Facility for extracting nuclear fuel from floating base “Lepse” opened in Snezhnogorsk
On 26 September 2018, ZATO Aleksandrovsk held a ceremony of launching the facility in Snezhnogorsk for extracting nuclear fuel from the fuel storage system of floating base “Lepse”, says press center of Murmansk Region Government.
The event was attended by the delegation taking part in the 11th Regional Public Forum-Dialogue “Cooperation for Sustainable Development of the Arctic” (Murmansk).
The Lepse came into service well before the atomic age. Built in 1934 as a Ukrainian dry goods freighter, the vessel was press-ganged into nuclear service in 1961. In 1988, it was retired and moored at Atomflot, Russia’s nuclear icebreaker port, where it sat for more than 20 years.
The project on decommissioning of FMB “Lepse” is being implemented under the contract between the Federal Centre for Nuclear & Radiation Safety (FCNRS) and FSUE Atomflot of Rosatom. All operations fully comply with the Russian legislation and international standards. Radiation situation was normal throughout all the operations.
International cooperation on “Lepse” commenced in 1994. In 1996, European Commission included the project into the TACIS programme with the objective of delivering environmental improvements and reduction of risks associated with the nuclear legacy in North-West Russia. The project is financed by the federal budget and by the European Bank for Reconstruction and Development under the grant agreement signed between EBRD and FCNRS.

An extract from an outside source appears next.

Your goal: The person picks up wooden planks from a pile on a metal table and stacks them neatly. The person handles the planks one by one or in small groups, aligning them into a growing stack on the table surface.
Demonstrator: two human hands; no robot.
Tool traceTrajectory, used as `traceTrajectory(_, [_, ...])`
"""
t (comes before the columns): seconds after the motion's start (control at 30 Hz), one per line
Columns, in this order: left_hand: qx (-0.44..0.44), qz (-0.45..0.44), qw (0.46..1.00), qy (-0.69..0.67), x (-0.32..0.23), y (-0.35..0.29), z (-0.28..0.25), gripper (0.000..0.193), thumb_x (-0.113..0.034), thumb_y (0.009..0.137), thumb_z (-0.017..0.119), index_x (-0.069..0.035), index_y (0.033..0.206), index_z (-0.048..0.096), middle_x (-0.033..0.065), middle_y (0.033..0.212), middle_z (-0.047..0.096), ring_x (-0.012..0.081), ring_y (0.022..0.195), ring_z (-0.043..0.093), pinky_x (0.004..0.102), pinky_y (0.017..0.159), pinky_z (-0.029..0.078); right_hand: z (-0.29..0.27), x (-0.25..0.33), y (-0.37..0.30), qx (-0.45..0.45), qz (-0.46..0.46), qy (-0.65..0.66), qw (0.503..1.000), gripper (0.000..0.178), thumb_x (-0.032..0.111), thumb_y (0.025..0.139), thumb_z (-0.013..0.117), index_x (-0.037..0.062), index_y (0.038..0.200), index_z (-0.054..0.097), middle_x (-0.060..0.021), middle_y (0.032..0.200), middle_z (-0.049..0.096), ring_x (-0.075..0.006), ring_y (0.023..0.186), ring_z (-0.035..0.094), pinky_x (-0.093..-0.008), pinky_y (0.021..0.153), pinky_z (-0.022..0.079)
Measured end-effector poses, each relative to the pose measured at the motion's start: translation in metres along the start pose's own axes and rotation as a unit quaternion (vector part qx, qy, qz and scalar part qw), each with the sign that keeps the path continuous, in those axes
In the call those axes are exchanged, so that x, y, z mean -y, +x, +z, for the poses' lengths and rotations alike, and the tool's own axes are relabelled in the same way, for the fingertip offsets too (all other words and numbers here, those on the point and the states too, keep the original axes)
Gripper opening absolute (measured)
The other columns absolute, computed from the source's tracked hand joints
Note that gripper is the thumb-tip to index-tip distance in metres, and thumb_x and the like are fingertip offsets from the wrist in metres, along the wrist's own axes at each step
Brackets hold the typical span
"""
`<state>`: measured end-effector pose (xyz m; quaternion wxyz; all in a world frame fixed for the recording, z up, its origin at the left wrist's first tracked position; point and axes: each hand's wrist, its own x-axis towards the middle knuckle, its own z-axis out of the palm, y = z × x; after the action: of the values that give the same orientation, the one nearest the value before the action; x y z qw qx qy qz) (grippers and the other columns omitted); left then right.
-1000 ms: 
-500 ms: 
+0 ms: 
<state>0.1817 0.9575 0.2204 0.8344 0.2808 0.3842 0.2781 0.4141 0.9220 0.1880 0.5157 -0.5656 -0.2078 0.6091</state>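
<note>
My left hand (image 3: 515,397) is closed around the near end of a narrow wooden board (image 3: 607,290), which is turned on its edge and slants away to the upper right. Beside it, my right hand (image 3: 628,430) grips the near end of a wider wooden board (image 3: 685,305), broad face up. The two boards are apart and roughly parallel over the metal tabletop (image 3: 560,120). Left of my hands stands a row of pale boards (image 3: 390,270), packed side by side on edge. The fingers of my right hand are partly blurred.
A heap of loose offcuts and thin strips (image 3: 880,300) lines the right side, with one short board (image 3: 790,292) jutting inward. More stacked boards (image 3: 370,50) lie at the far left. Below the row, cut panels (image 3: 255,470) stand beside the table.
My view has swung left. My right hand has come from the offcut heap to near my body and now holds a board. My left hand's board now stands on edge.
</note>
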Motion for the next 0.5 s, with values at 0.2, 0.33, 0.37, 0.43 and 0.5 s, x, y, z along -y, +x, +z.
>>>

The Murmansk Region has a special strategic status for Russia. Geographical location defined the Kola Peninsula as a priority element in ensuring the geopolitical interests of Russia in the north of Europe and the Arctic. Its non-freezing deep-water the Kola Bay became the main base of the Northern Fleet, and Murmansk sea port became the center of industrial fishing in the Barents Sea and the North Atlantic, and the starting point of the Arctic.
The Murmansk Region located at the junction of transnational routes and having reliable sea, railway, road and air links with industrial Russian regions can surely be called a northern gateway of Russia.